Adil Salahi
Publication Date: 
Fri, 2011-05-06 01:49

The first thing Umm Ayman is known for is her custody of Muhammad when he lost his mother, at the age of six. His father died in Madinah where he was visiting his maternal uncles after a business trip to Syria. There he was taken ill and died. His widow, Aminah, decided to take her six year old son to visit his father’s grave. She took Umm Ayman with her to look after the child. On the way back, Aminah was taken ill and died at Al-Abwa’, a village midway between Makkah and Madinah. So, Umm Ayman took care of the bereaved child and brought him back to Makkah.
When she arrived in Makkah, Abd Al-Muttalib, the Prophet’s elderly grandfather, reflected much on the lot of this young child and the personal calamities that have attended his early childhood. He recognized some special qualities of his young grandson and mentioned to his sons that he expected him to have a prominent role in future. Therefore, he continued to tell Umm Ayman to be especially kind to him and to look after him as best as she could. She needed no urging as she loved the child in her care like a mother loves her only child.

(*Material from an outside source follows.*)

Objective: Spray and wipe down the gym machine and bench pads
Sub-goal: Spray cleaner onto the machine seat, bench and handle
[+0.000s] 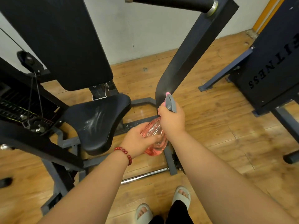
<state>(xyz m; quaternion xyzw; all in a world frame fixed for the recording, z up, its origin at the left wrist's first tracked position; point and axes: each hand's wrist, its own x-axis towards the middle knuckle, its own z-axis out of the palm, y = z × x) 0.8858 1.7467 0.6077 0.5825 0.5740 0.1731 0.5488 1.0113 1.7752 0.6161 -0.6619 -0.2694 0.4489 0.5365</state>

As a young man, Muhammad (peace be upon him) returned Umm Ayman’s kindness, and described her as “my mother after my own mother had gone.” He loved her and wanted to return her kindness. Therefore, at the time of his marriage to Khadeejah, when he was around 25, he set her free. He also married her to Ubayd ibn Zayd and she gave him Ayman. The marriage did not last long, so the Prophet married her to the man he loved most, Zayd ibn Harithah, whom he had earlier set free and adopted as a son. She gave him a son, Usamah, whom the Prophet loved as his own son.
Umm Ayman was one of the first people to accept Islam. How could she fail to do so when she knew Muhammad’s character, from the first day of his life. She knew that he never said a lie. How could he fabricate a lie against God? With that simple logic, she realized that he was truly God’s messenger.
Therefore, many years later, after she immigrated to join him in Madinah, she was ready to join his army when he faced attacks by the unbelievers. At Uhud, when the Makkans attacked him in Madinah, she was with a small group of women who tended the wounded. As some Muslims began to flee the battlefield when the going was hard, she rebuked them, urging them to go back and fight.
At the battle of Hunayn, she again joined the army, with her two sons fighting alongside the Prophet. Her elder son, Ayman, was killed in that battle. Usamah was appointed commander of an army to march to the border areas of the Byzantine Empire. He was in his mid-twenties at the time.
This woman, with humble origins and a homely life, recognized what prophethood meant to the Arabs and their society.
After the Prophet had passed away, Abu Bakr and Umar visited her, just like the Prophet used to visit her. They wanted to inquire after her as they knew how the Prophet cared for her. When they were with her, she cried. They tried to console her, saying that the Prophet’s position with God was better than life on earth. She told them that she was fully aware of that, and it was not for the loss of the Prophet that she wept. She wept “because revelation from on high had ceased.” They admired her answer and wept with her. This is a far-sighted view, recognizing that revelation meant much for that first Muslim community, ensuring that God’s care was ready for them. With the Prophet gone and revelations ceased, they were left to look after themselves.
Umm Ayman died a few months after the Prophet. She was in her mid-seventies.